Today, 25 million Americans are affected by venous disease. Weak or damaged vein walls are the cause of the disease. In a healthy individual, veins have one-way valves that work within the circulatory system to pump blood back up to the heart.

In a normal circulatory system, blood flows to and from the heart through arteries and veins. Arteries take oxygen rich blood away from the heart and veins return blood to the heart. As muscles contract, the blood is squeezed forward in the veins and when muscles relax, the valves shut to prevent blood from flowing backwards. When an abnormal circulatory problem exists, and the blood from the legs cannot efficiently return to the heart, the condition is known as venous insufficiency.

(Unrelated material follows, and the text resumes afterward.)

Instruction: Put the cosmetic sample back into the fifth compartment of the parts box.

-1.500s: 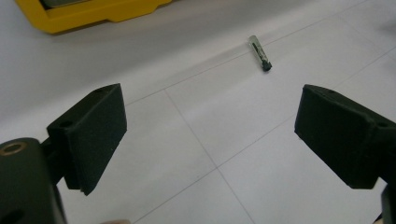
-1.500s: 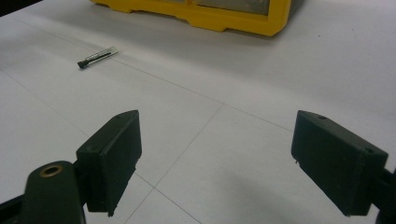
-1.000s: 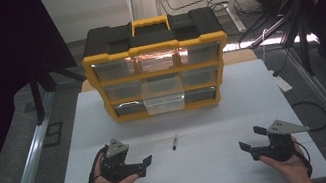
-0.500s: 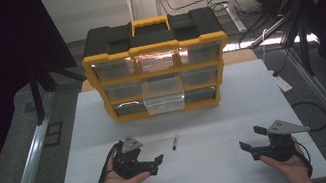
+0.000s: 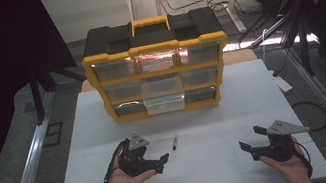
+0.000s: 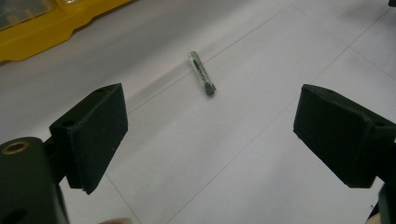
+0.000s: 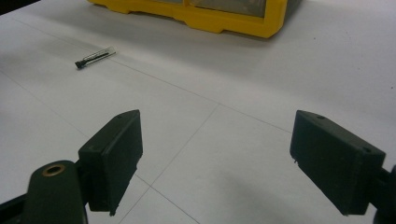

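A small clear tube with a black cap lies on the white table, in front of a yellow and black drawer organizer. My left gripper stands open just left of and a little nearer than the tube, pointing right. In the left gripper view the tube lies ahead of the open left gripper, beyond the jaws. My right gripper is open near the front right of the table, nothing between its jaws. The right gripper view shows the tube far off to the left of the right gripper.
The organizer's bottom middle clear drawer is pulled partly out. The organizer's yellow base runs along the far side of the table. A metal rail borders the table's left, and cables lie at the right.
My left gripper has moved right and slightly forward, closing on the tube. The right gripper and the tube have stayed put.
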`<act>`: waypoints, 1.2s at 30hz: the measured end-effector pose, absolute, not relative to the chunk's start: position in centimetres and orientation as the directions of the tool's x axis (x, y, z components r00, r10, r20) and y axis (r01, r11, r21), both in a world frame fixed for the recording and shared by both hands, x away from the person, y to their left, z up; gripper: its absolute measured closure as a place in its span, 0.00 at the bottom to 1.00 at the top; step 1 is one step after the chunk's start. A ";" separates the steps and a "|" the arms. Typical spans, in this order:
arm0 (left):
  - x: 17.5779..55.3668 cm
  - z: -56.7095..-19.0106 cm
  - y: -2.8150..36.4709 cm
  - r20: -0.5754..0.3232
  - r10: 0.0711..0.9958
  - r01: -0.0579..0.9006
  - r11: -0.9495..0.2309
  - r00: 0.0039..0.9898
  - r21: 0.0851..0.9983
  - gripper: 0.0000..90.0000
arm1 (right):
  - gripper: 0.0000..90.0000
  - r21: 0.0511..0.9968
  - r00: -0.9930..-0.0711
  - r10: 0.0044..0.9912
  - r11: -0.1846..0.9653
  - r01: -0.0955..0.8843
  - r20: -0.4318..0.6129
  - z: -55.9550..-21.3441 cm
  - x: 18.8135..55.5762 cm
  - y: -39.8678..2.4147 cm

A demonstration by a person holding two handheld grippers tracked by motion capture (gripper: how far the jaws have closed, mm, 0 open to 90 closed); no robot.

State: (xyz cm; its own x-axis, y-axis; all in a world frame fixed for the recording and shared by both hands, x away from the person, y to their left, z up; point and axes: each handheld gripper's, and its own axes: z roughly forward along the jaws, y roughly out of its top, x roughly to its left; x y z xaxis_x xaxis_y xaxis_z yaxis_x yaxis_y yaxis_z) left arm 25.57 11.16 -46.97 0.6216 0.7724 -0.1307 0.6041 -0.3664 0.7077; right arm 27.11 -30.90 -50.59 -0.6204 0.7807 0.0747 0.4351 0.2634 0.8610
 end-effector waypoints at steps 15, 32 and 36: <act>26.0 -46.8 9.7 -0.121 0.771 0.602 -0.378 0.625 0.703 0.13 | 0.19 0.860 -0.622 0.780 0.267 0.435 0.072 -50.6 27.1 -30.9; 26.7 -46.9 8.5 -0.117 0.763 0.598 -0.391 0.635 0.700 0.12 | 0.19 0.859 -0.623 0.779 0.271 0.434 0.069 -50.6 27.1 -30.9; 26.8 -46.9 8.2 -0.118 0.762 0.599 -0.392 0.636 0.699 0.12 | 0.19 0.859 -0.623 0.779 0.270 0.435 0.070 -50.6 27.1 -30.9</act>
State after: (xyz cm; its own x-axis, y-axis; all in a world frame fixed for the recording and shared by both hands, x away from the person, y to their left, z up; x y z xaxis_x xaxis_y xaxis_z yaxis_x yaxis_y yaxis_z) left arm 26.82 8.16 -46.89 0.6363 0.7624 -0.1178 0.5986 -0.3916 0.6988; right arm 27.12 -30.90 -50.64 -0.6229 0.7791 0.0704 0.4348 0.2700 0.8591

When the vein walls become weak or diseased, a faulty or weak valve can exist within the vein which prevents the valve from directing the blood flow upwards and against the pull of gravity. The reflux of blood in a negative direction is caused by a malfunctioning valve. This leads to a pooling of the blood or backward flow and can cause a variety of vein complications such as chronic vein disease, which includes varicose and spider veins, reticular veins, deep vein thrombosis (DVT) or blood clots, superficial phlebitis, and chronic venous insufficiency.

One of the single most important causes of venous disease is heredity, however other factors can influence vein disease. These factors include pregnancy (especially multiple pregnancies), age, gender, obesity, lack of exercise, and jobs requiring long periods of standing.